**TASK DESCRIPTION:**
Print the data below exactly, but only the lines from the one containing "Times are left" down to the one containing "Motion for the", inclusive.

**RAW DATA:**

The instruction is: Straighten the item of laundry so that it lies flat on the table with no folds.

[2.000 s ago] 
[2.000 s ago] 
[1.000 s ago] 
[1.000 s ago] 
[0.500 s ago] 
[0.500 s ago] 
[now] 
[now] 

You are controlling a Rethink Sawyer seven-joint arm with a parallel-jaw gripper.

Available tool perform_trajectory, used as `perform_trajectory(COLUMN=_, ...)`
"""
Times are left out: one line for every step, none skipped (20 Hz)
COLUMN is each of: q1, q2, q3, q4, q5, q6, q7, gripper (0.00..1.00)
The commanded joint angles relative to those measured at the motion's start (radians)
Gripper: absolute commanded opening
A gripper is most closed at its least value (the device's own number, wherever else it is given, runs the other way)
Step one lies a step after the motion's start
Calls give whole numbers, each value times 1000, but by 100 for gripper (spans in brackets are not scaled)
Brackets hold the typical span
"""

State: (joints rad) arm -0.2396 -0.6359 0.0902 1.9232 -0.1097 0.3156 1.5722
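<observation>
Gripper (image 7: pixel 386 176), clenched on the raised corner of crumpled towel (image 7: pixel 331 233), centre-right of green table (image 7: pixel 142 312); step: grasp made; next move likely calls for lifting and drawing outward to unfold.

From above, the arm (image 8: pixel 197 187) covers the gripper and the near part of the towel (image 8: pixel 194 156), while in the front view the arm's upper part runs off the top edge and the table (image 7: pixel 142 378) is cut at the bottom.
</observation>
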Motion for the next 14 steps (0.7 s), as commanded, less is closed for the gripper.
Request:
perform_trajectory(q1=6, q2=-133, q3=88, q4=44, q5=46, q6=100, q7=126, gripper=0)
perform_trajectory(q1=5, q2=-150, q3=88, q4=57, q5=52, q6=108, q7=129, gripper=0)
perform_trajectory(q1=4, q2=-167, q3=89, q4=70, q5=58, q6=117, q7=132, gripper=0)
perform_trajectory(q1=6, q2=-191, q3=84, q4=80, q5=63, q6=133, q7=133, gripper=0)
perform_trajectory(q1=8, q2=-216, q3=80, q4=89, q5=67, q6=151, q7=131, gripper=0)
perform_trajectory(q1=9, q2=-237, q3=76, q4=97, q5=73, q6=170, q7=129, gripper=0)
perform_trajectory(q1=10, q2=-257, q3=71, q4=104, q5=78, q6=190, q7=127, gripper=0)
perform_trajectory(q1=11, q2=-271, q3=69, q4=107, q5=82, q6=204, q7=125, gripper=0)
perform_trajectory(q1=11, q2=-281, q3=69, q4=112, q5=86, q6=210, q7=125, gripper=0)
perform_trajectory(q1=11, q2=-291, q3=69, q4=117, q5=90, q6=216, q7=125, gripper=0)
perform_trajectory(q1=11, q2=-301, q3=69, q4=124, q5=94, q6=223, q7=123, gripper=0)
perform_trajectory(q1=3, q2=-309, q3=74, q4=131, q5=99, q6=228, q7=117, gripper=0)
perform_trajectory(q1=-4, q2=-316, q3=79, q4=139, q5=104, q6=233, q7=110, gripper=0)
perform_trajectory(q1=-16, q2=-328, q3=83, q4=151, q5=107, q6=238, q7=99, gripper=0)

**SOLUTION TO THIS EXERCISE:**
Times are left out: one line for every step, none skipped (20 Hz)
COLUMN is each of: q1, q2, q3, q4, q5, q6, q7, gripper (0.00..1.00)
The commanded joint angles relative to those measured at the motion's start (radians)
Gripper: absolute commanded opening
A gripper is most closed at its least value (the device's own number, wherever else it is given, runs the other way)
Step one lies a step after the motion's start
Calls give whole numbers, each value times 1000, but by 100 for gripper (spans in brackets are not scaled)
Brackets hold the typical span
"""

State: (joints rad) arm -0.2396 -0.6359 0.0902 1.9232 -0.1097 0.3156 1.5722
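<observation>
Gripper (image 7: pixel 386 176), clenched on the raised corner of crumpled towel (image 7: pixel 331 233), centre-right of green table (image 7: pixel 142 312); step: grasp made; next move likely calls for lifting and drawing outward to unfold.

From above, the arm (image 8: pixel 197 187) covers the gripper and the near part of the towel (image 8: pixel 194 156), while in the front view the arm's upper part runs off the top edge and the table (image 7: pixel 142 378) is cut at the bottom.
</observation>
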Motion for the next 14 steps (0.7 s), as commanded, less is closed for the gripper.

The response has been given in full.